**What you will do:**
Retype the entries below exactly, dropping the images.

**Material for this task:**
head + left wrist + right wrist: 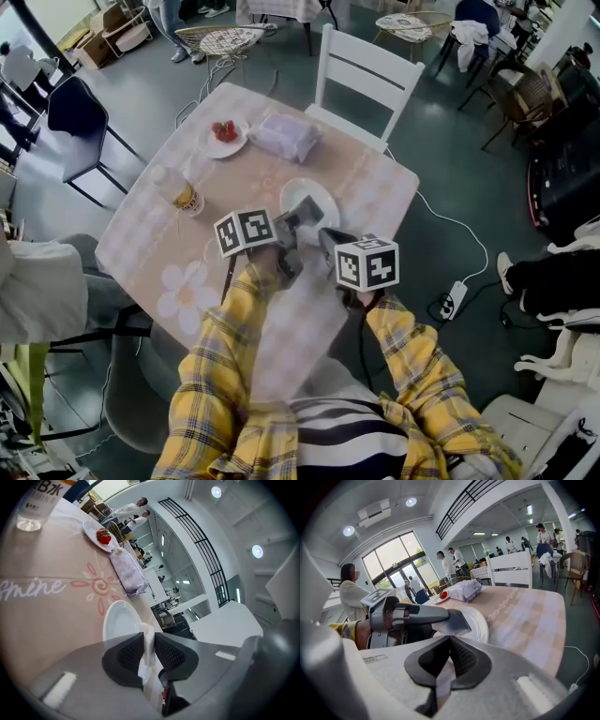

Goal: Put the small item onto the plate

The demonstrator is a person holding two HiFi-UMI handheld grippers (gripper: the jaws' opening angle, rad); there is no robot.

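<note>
Your left claw (148, 644) is clamped on the small white item (146, 631), both pads pressing its sides; the item stands upright between them at the near rim of the white plate (117, 620), and you cannot tell whether it touches the plate; your right claw (450, 641) has its jaws together with nothing between them, just beside the left one; farther across the table (141, 234) sit a wrapped packet (284, 136), a dish of strawberries (223, 139) and a bottle (183, 194).
</note>
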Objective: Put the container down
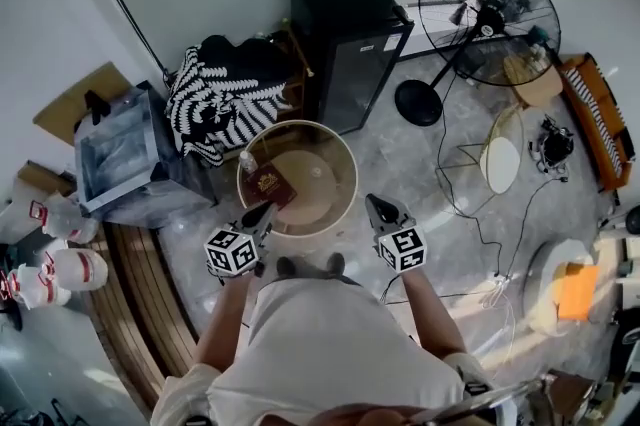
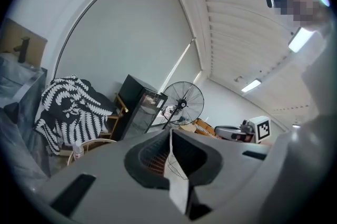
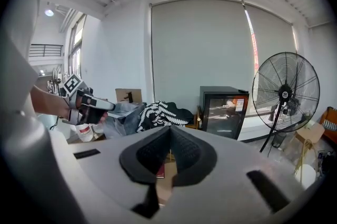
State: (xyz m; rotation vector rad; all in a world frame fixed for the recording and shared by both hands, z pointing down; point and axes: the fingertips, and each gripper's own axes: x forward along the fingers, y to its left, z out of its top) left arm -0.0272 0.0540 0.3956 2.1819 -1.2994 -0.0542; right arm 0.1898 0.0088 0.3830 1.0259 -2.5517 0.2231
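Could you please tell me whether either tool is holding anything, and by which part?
Nothing is held. The left tool and the right tool both have their jaws shut on nothing; the round container stands on the floor, ungripped.

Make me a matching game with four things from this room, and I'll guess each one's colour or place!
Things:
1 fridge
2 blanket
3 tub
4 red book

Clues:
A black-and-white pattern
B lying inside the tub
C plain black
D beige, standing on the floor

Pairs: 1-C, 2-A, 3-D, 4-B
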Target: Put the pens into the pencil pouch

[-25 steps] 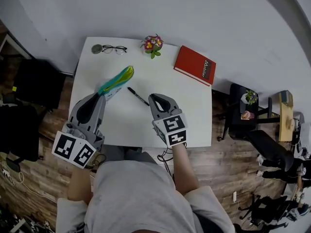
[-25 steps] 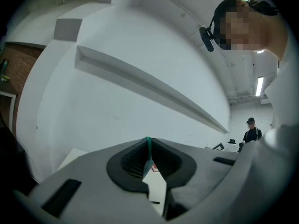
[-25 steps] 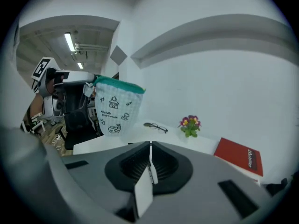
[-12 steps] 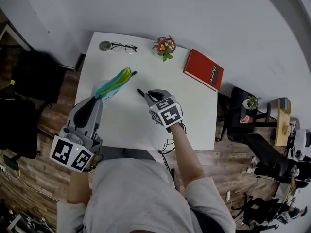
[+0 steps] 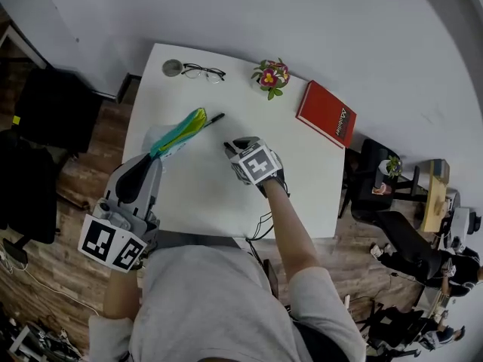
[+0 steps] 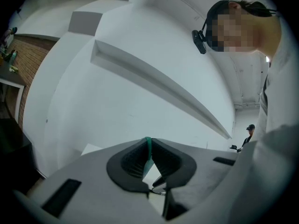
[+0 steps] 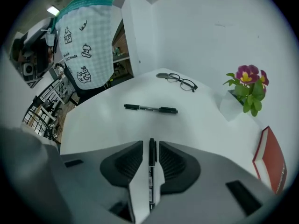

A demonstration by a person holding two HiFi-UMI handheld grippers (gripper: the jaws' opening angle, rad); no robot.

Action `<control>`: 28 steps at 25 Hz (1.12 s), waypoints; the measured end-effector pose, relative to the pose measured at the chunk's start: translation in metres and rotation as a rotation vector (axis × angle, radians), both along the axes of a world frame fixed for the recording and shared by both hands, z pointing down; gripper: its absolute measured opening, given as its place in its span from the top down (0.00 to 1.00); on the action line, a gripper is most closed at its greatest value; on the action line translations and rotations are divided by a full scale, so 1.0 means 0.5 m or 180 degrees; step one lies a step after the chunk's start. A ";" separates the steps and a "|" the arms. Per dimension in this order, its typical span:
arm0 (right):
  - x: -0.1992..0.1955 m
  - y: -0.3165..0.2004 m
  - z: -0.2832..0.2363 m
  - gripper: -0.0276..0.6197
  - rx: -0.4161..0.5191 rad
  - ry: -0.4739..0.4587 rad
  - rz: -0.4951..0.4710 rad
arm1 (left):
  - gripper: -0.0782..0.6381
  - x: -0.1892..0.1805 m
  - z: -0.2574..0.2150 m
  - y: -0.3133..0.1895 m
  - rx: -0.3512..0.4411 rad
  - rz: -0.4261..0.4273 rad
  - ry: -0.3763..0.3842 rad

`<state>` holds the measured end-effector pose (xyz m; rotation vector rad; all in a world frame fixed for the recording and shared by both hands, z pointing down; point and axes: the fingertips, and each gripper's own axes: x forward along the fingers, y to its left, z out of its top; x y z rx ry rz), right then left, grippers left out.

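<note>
A teal and yellow pencil pouch (image 5: 179,130) hangs in the air over the left of the white table (image 5: 204,194), with my left gripper (image 5: 155,151) shut on its edge. That teal edge shows pinched between the pads (image 6: 148,148). Seen from the right gripper view, the pouch (image 7: 88,45) is white checked cloth with small drawings. My right gripper (image 5: 230,148) points steeply down at mid-table. One black pen (image 7: 151,171) lies lengthwise between its jaws, a thin gap showing on each side. A second black pen (image 5: 213,118) (image 7: 150,108) lies farther back, near the pouch's tip.
At the table's back edge lie eyeglasses (image 5: 202,72) beside a small round grey object (image 5: 172,67), then a potted flower (image 5: 272,75). A red book (image 5: 326,124) lies at the back right. Chairs and wooden floor surround the table.
My right gripper has gone forward and down, tipping onto the nearer pen so that it now straddles it. The left gripper with the pouch has shifted slightly.
</note>
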<state>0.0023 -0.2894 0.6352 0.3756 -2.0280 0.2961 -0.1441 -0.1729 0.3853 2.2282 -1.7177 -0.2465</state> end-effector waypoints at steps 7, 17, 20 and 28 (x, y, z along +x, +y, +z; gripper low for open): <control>-0.010 -0.011 0.056 0.77 -0.0188 0.0260 -0.0040 | 0.83 -0.023 0.021 -0.009 -0.0077 0.0007 0.0032; -0.016 -0.024 0.034 0.85 -0.0104 -0.0029 0.0245 | 0.83 -0.025 0.025 -0.030 -0.0081 0.0120 0.0087; -0.020 -0.032 -0.009 0.85 -0.0021 -0.0438 0.0584 | 0.83 -0.017 0.022 -0.040 -0.0061 0.0182 0.0094; 0.005 -0.052 -0.182 0.85 0.0680 -0.1295 0.1101 | 0.83 0.044 0.005 -0.074 0.0028 0.0520 0.0110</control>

**Answer to the exercise:**
head + left wrist + right wrist: 

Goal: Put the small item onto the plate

The demonstrator is a person holding two HiFi-UMI handheld grippers (gripper: the jaws' opening angle, rad); there is no robot.

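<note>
Your left claw (148, 644) is clamped on the small white item (146, 631), both pads pressing its sides; the item stands upright between them at the near rim of the white plate (117, 620), and you cannot tell whether it touches the plate; your right claw (450, 641) has its jaws together with nothing between them, just beside the left one; farther across the table (141, 234) sit a wrapped packet (284, 136), a dish of strawberries (223, 139) and a bottle (183, 194).
</note>
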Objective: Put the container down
State: (xyz m; rotation vector rad; all in a world frame fixed for the recording and shared by both hands, z pointing down; point and axes: the fingertips, and each gripper's own axes: x forward along the fingers, y to its left, z out of its top) left arm -0.0272 0.0540 0.3956 2.1819 -1.2994 -0.0542; right arm 0.1898 0.0088 0.3830 1.0259 -2.5517 0.2231
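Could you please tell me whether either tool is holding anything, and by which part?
Nothing is held. The left tool and the right tool both have their jaws shut on nothing; the round container stands on the floor, ungripped.

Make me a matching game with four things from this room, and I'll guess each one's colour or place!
Things:
1 fridge
2 blanket
3 tub
4 red book

Clues:
A black-and-white pattern
B lying inside the tub
C plain black
D beige, standing on the floor

Pairs: 1-C, 2-A, 3-D, 4-B
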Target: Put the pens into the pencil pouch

[-25 steps] 
[-25 steps] 
[-25 steps] 
[-12 steps] 
[+0 steps] 
[+0 steps] 
[+0 steps] 

A demonstration by a person holding two HiFi-UMI handheld grippers (gripper: the jaws' opening angle, rad); no robot.

Action `<control>`: 28 steps at 25 Hz (1.12 s), waypoints; the measured end-effector pose, relative to the pose measured at the chunk's start: translation in metres and rotation as a rotation vector (axis × angle, radians), both along the axes of a world frame fixed for the recording and shared by both hands, z pointing down; gripper: its absolute measured opening, given as its place in its span from the top down (0.00 to 1.00); on the action line, a gripper is most closed at its greatest value; on the action line translations and rotations are divided by a full scale, so 1.0 means 0.5 m or 180 degrees; step one lies a step after the chunk's start. A ";" separates the steps and a "|" the arms. Per dimension in this order, its typical span:
arm0 (right):
  - x: -0.1992..0.1955 m
  - y: -0.3165..0.2004 m
  - z: -0.2832..0.2363 m
  - gripper: -0.0276..0.6197
  - rx: -0.4161..0.5191 rad
  - ry: -0.4739..0.4587 rad
  - rz: -0.4951..0.4710 rad
arm1 (left):
  - gripper: -0.0782..0.6381
  - x: -0.1892..0.1805 m
  - z: -0.2574..0.2150 m
  - y: -0.3133..0.1895 m
  - rx: -0.3512..0.4411 rad
  - rz: -0.4261..0.4273 rad
  - ry: -0.3763..0.3842 rad

`<state>` holds the measured end-effector pose (xyz m; rotation vector rad; all in a world frame fixed for the recording and shared by both hands, z pointing down; point and axes: the fingertips, and each gripper's own axes: x forward along the fingers, y to its left, z out of its top; x y z rx ry rz), right then left, grippers left out.

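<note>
A teal and yellow pencil pouch (image 5: 179,130) hangs in the air over the left of the white table (image 5: 204,194), with my left gripper (image 5: 155,151) shut on its edge. That teal edge shows pinched between the pads (image 6: 148,148). Seen from the right gripper view, the pouch (image 7: 88,45) is white checked cloth with small drawings. My right gripper (image 5: 230,148) points steeply down at mid-table. One black pen (image 7: 151,171) lies lengthwise between its jaws, a thin gap showing on each side. A second black pen (image 5: 213,118) (image 7: 150,108) lies farther back, near the pouch's tip.
At the table's back edge lie eyeglasses (image 5: 202,72) beside a small round grey object (image 5: 172,67), then a potted flower (image 5: 272,75). A red book (image 5: 326,124) lies at the back right. Chairs and wooden floor surround the table.
My right gripper has gone forward and down, tipping onto the nearer pen so that it now straddles it. The left gripper with the pouch has shifted slightly.
</note>
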<state>0.0023 -0.2894 0.6352 0.3756 -2.0280 0.2961 -0.1441 -0.1729 0.3853 2.2282 -1.7177 -0.2465</state> end-effector waypoints at steps 7, 17, 20 and 28 (x, y, z along +x, +y, +z; gripper low for open): <control>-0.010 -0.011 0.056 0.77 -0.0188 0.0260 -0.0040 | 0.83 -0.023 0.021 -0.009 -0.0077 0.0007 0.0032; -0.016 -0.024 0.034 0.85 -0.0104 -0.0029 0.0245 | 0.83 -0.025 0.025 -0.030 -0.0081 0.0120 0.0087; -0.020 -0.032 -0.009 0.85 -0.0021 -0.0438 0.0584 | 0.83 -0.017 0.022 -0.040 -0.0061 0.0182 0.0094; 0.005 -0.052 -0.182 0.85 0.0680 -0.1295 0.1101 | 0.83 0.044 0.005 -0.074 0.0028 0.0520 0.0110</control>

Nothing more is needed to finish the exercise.